Gregory Winger has written an important and valuable contribution to the still-emerging literature on U.S.-Afghan relations and the Afghan Cold War. This article, moreover, tackles a particularly ambiguous phase in the Kabul-Washington bond: the second reign of Mohammad Daoud Khan. Daoud, who had served as prime minister from 1953-1963, overthrew his cousin, King Mohammad Zahir Shah on 17 July 1973, and ruled as president of his self-declared Republic of Afghanistan until his own ouster and murder at the end of April 1978.
“Stuck in the Middle with Daoud” (to use its era-specific subtitle) is an incisively researched, clearly written study of an ambiguous, critical phase of Afghan-American relations.
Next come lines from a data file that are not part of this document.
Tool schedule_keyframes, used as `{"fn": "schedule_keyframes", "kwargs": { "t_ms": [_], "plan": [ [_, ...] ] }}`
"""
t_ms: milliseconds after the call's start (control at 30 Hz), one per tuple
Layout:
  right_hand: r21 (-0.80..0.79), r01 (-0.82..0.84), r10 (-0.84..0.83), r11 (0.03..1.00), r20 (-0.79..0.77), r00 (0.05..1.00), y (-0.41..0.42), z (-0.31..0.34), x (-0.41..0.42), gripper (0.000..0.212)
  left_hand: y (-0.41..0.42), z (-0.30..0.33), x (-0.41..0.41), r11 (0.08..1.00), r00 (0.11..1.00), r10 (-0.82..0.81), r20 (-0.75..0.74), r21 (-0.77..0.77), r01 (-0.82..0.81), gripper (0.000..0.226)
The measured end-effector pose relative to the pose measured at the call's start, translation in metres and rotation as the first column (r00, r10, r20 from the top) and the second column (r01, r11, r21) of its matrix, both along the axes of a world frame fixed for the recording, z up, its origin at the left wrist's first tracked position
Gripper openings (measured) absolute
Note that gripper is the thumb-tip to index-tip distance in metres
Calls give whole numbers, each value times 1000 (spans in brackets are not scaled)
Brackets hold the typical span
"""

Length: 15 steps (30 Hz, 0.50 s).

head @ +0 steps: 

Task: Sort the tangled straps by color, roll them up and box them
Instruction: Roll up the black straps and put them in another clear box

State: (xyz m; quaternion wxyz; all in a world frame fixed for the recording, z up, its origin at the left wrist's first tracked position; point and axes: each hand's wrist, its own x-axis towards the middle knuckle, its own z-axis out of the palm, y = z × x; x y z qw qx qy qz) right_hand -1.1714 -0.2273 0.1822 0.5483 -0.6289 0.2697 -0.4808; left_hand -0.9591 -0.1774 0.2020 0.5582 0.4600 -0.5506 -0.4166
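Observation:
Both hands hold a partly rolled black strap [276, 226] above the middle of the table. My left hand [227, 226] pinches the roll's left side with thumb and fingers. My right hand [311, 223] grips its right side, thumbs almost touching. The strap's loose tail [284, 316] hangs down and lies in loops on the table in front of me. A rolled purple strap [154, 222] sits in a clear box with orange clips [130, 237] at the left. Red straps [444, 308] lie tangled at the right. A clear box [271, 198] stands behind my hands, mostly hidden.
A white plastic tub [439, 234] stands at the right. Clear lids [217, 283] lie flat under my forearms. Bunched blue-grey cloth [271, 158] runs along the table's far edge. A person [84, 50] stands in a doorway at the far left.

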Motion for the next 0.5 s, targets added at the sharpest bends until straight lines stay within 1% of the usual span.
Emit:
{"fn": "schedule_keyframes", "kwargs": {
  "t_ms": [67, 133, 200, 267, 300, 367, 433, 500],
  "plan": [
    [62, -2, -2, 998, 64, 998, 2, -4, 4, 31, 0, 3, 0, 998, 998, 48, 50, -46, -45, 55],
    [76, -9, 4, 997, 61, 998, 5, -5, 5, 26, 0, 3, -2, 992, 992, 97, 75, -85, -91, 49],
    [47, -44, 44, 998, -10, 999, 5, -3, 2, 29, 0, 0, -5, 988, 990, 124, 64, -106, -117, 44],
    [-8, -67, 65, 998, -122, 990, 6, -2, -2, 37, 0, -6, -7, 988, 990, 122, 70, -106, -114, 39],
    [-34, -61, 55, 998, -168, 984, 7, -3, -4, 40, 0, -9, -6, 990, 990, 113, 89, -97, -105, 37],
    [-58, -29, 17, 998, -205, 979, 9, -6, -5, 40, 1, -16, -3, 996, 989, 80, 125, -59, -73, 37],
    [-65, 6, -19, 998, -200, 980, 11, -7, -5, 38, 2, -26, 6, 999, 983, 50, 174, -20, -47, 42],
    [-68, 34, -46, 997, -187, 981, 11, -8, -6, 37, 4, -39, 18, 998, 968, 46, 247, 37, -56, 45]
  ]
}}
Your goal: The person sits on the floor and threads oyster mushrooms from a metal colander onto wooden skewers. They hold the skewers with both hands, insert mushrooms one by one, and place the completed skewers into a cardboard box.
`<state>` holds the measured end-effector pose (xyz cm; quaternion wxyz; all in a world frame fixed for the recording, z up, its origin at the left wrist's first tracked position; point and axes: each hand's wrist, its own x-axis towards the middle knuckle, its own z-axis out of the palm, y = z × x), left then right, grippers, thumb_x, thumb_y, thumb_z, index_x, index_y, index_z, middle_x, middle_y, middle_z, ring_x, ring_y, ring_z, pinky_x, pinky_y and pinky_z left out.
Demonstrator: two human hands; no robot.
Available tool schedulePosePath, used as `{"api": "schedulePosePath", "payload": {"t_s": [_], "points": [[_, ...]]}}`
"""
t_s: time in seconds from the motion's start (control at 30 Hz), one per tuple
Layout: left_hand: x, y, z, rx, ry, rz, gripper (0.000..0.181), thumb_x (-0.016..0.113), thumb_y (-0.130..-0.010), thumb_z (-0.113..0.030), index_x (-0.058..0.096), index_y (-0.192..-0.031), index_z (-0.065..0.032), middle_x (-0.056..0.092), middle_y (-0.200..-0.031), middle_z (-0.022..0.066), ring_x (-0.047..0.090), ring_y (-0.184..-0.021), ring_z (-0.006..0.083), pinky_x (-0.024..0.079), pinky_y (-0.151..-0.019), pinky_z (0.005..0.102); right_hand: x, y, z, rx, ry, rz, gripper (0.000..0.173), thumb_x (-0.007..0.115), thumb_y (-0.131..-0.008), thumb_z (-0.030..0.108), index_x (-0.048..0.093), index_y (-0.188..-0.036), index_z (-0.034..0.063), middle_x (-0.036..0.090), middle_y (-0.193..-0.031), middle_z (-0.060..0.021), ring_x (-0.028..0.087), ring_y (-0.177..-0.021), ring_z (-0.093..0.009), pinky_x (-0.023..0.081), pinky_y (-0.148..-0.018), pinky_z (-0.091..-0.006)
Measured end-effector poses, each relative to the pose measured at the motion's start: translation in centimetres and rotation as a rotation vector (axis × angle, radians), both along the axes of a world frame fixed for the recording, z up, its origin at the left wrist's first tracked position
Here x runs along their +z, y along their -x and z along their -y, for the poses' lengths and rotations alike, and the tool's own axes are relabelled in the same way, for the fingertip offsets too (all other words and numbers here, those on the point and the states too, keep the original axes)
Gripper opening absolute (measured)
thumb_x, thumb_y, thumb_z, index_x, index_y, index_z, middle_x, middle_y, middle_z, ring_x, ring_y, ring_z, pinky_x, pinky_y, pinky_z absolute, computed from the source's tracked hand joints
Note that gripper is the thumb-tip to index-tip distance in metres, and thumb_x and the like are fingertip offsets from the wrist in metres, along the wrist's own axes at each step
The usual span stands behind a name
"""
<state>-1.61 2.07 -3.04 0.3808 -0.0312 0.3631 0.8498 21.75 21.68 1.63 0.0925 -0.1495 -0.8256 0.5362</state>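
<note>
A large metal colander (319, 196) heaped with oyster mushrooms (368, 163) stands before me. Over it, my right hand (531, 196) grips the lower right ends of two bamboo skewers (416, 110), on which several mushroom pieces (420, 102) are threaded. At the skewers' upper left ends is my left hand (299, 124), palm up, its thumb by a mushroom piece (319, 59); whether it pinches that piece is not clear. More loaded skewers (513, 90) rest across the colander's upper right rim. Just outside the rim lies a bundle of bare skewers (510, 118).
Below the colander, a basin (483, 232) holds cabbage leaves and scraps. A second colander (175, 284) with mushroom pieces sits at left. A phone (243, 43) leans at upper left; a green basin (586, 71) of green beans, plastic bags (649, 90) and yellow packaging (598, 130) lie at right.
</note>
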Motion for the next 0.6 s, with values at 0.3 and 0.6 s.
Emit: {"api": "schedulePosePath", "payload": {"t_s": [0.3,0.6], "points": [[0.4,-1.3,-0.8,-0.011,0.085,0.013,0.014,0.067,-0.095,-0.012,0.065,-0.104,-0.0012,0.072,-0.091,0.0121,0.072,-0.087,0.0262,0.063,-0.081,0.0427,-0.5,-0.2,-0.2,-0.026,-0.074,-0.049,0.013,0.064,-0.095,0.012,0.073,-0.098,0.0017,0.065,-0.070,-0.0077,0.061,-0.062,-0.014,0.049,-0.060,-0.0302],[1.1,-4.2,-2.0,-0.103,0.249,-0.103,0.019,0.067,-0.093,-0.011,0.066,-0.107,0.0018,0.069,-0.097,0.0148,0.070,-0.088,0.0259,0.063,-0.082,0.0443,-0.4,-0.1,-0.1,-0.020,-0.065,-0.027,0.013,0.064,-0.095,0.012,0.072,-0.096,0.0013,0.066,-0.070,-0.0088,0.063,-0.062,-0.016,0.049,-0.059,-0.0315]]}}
Winger makes adroit use of records from a number of U.S. archives, the secondary literature on Afghanistan, and also broader studies of the Cold War. As a result an intriguing depiction emerges of a subtle, briefly successful multilateral effort by Washington and its regional allies to entice Daoud and his newly-established republic into a closer relationship.
Daoud was a particularly enigmatic figure: reticent, suspicious, and ruthless. His earlier government, from 1953-1963, witnessed the high point of U.S. anxiety about the direction of the Kingdom of Afghanistan. Neither the Kennedy nor Eisenhower administrations regarded Daoud as pro-Communist in his outlook, but both fretted about the broader implications of his strident advocacy for the self-determination of Pashtuns in Pakistan.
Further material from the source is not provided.